Mit der Veröffentlichung von PostgreSQL 11.2, 10.7, 9.6.12, 9.5.16 und 9.4.21 haben die Macher der Datenbank allen derzeit verfügbaren Versionen mit laufender Unterstützung ein Update spendiert. Zu den übergreifenden Neuerungen zählt der Umgang mit der Kernel-Funktion fsync().

Laut der Ankündigung haben sich die Entwickler eines Problems mit fsnc() angenommen, das eine mögliche Ursache für korrumpierte Daten darstellt. PostgreSQL verwendet fsync(), um Daten auf eine Disk zu schreiben, und tut dies bei unterstützten Betriebssystemen standardmäßig. Bei manchen Betriebssystemen komme es zu einer Fehlermeldung, wenn der Kernel die Daten nicht schreiben könne und die Daten werden aus dem Speicher geleert. Versuche PostgreSQL später erneut über fsync() die Daten auf Disk zu schreiben, komme es zu einem unglücklichen Nebeneffekt, weil fsnc() dann melde, dass die Operation erfolgreich war, obwohl die Daten gar nicht geschrieben wurden.

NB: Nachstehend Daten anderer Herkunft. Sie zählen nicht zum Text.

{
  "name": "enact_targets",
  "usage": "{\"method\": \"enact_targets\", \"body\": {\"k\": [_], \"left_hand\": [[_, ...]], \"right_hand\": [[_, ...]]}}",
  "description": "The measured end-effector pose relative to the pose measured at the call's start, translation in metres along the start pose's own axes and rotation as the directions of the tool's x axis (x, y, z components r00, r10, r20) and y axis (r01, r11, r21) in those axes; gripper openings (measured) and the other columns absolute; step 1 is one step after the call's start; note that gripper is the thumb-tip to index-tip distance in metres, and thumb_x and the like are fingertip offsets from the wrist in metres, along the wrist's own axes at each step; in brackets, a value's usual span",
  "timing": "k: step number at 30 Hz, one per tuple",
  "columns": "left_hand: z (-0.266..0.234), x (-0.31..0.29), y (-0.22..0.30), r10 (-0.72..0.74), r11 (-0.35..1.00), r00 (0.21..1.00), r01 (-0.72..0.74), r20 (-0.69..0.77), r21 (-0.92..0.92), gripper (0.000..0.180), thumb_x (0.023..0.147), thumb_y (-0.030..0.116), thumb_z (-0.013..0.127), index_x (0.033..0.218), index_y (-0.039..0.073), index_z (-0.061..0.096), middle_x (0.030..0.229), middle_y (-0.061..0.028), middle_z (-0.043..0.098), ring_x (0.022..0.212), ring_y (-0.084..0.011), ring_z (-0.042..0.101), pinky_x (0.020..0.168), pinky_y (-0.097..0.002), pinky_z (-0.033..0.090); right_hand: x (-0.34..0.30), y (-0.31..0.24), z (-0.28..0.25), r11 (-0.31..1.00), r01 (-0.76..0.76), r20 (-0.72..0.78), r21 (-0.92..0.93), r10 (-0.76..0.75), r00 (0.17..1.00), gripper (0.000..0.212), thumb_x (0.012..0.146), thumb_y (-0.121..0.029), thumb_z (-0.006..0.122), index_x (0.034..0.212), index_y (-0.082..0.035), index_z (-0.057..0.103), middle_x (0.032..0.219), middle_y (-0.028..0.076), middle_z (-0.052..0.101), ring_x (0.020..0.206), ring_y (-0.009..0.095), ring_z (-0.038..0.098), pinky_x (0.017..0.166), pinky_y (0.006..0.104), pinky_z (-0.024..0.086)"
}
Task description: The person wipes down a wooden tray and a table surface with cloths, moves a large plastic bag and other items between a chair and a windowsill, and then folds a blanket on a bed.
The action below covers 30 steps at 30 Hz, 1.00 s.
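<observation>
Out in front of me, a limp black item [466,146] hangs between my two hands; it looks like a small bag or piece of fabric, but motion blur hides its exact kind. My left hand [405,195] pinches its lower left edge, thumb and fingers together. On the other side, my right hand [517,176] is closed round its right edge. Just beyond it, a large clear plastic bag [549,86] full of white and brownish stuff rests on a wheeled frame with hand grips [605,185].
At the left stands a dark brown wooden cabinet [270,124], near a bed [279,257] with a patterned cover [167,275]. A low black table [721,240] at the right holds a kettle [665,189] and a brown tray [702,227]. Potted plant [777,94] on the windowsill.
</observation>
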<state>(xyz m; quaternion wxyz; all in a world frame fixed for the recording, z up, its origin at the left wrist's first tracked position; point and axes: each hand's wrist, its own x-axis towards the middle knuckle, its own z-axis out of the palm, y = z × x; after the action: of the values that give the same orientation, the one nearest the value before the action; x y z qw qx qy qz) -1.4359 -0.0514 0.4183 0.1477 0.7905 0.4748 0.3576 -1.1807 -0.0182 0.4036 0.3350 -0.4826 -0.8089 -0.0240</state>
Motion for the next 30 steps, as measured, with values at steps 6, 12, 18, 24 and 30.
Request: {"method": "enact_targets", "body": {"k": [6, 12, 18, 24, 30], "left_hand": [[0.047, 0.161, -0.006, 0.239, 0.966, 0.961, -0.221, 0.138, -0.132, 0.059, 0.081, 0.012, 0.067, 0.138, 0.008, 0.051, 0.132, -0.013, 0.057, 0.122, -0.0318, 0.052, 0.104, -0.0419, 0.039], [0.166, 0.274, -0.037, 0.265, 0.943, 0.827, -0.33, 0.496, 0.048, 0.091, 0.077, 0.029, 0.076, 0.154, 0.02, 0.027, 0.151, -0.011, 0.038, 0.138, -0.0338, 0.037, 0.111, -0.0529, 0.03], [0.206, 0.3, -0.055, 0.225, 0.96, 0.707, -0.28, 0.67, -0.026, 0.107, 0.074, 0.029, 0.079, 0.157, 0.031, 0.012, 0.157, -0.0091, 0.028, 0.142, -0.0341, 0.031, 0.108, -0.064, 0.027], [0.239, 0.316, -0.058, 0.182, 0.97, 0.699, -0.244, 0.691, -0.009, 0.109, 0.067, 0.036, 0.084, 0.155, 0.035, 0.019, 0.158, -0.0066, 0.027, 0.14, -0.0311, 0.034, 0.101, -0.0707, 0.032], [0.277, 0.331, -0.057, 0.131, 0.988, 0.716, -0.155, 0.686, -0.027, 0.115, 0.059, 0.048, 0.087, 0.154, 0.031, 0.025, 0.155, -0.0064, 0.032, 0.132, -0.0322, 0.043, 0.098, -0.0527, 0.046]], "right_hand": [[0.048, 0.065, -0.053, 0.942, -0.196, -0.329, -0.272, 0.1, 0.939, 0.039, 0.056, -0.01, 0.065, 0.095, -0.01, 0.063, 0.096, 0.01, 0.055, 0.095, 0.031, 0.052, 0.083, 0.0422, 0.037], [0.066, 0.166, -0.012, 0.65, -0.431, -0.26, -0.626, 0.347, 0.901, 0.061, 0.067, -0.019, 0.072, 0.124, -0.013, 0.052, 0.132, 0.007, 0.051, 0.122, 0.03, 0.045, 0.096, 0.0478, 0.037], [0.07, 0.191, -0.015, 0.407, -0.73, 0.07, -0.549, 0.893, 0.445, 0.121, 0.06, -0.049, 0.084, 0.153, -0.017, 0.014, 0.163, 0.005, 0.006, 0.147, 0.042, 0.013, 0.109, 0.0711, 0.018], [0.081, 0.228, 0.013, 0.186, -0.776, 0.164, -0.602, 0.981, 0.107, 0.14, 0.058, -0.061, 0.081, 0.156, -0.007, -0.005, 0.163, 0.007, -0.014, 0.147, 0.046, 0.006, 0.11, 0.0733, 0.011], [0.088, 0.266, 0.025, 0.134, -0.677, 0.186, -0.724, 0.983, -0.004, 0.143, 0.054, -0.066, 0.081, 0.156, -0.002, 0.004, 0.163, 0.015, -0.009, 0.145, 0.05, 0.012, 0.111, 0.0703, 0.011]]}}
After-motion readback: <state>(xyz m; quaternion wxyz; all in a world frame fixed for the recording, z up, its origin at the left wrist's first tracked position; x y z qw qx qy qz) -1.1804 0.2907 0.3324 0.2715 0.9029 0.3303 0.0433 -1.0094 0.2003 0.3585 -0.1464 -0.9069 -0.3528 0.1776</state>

Mit dem Update modifizieren die Entwickler das Verhalten von PostgreSQL im Umgang mit Fehlern fsync(). Statt fsync() nach einer Fehlermeldung erneut aufzurufen, löse PostgreSQL eine Panik aus. In dem Fall sei es dann möglich, dass PostgreSQL die Daten aus dem Write-Ahead-Log (WAL) holen und sicherstellen, dass sie geschrieben werden. Die Entwoickler geben zwar zu dass sich dieser Umweg nicht optimal anhöre, es gäbe aber ansonsten auch wenige Alternativen und der Fehler komme laut den Bugreports extrem selten vor.

Neben dem beschriebenen Problem haben die Entwickler rund 70 weitere Bugs behoben, die in ihrer zahl nach den jeweiligen Versionen variieren.